There could be tens of millions of bloggers, but there might only be a few hundred thousand serious ones, and if we distilled those down to just the ones you would love to read if you had the time, there could be hundreds.  Finding them is a problem, but as fascinating problem.  Think about it, there’s almost 7,000,000,000 people in the world, and blogging has the potential to connect you with the most perfect friends.

I think Cheru Jackson will need to rethink his concept.  The blog slide-show idea is great.  Letting anyone submit is bad.  I’d like to see the blog slide-show feature combined with RSS feeds and StumbleUpon like technology so the random blogs were all high quality sites with a reader rating button.  In other words, I want random great, rather than random everything.  StumbleUpon is excellent for finding great reading from all types of web sites, but Jackson’s intention was to help the little-guy bloggers, and that’s a good intention.

I think Blogger.com’s “Next Blog” button is the step in the right direction.  If they would add a rating button to their top navigation bar, allowing visitors to rate blogs on the Blogger site, then that could be used to show random sites with positive ratings.  The social bookmarking sites like StumbleUpon and Technorati allows pros to compete against amateurs, and that’s good for that they do, but I’d also like to see an all amateur competition too.

For some reason I mainly read sites from WordPress and Blogger users, with a sprinkling of LiveJournal users.  There are many more blog hosting sites around the world that need to get in on the competition.  Many advanced bloggers hide their community blog hosting services with personalized domain names.  This makes their sites look more professional, but tends to hide their affiliation with their blogging community.  I love being part of the WordPress world, and wished WordPress.com had a random button like the Blogger “Next Blog” button.

Of course, for Blogger.com to offer that button requires their users to show an ugly navigation bar at the top their site.  I don’t know if WordPress users would like that or not.  I see an admin bar whenever I visit my site for administrative purposes, which by-the-way allows me to see a random post of my own.  Maybe blog hosting services could make a custom visitor bar at the top of sites an option.

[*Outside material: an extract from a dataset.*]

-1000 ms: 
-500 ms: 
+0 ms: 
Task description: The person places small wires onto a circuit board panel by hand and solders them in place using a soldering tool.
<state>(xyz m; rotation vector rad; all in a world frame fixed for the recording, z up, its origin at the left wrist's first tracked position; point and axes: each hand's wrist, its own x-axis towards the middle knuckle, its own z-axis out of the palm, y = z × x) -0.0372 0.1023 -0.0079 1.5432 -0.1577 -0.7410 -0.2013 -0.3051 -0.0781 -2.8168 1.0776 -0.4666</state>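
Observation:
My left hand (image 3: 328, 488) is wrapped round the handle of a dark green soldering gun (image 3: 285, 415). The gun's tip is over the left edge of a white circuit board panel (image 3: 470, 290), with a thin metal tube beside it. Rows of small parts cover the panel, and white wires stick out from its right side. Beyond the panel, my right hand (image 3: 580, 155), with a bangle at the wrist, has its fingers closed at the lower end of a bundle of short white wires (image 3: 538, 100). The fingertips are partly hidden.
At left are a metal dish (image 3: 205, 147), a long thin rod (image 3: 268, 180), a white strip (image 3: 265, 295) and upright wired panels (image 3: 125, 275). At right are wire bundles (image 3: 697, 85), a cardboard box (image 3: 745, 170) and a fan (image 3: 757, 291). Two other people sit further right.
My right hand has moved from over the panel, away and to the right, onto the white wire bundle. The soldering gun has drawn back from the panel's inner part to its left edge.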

Blog hosting sites do collaborate with standards like OpenID, so it might be possible they could create a random referral standard.  I like that people at Blogger or LiveJournal have a certain look and feel, because it makes me feel like I’m visiting a country of bloggers with their own shared characteristics and flavor.  I’d like to randomly visit other blogging countries.  What’s needed is a central guide like Fodor’s, or a United Nations of blog countries to start a visa process.

Of course, these suggestions would put poor Cheru Jackson out of business.  He had a good idea, but each blogging host site could easily recreate it, and in the future, with standards, the cross-border random visits could be set up too.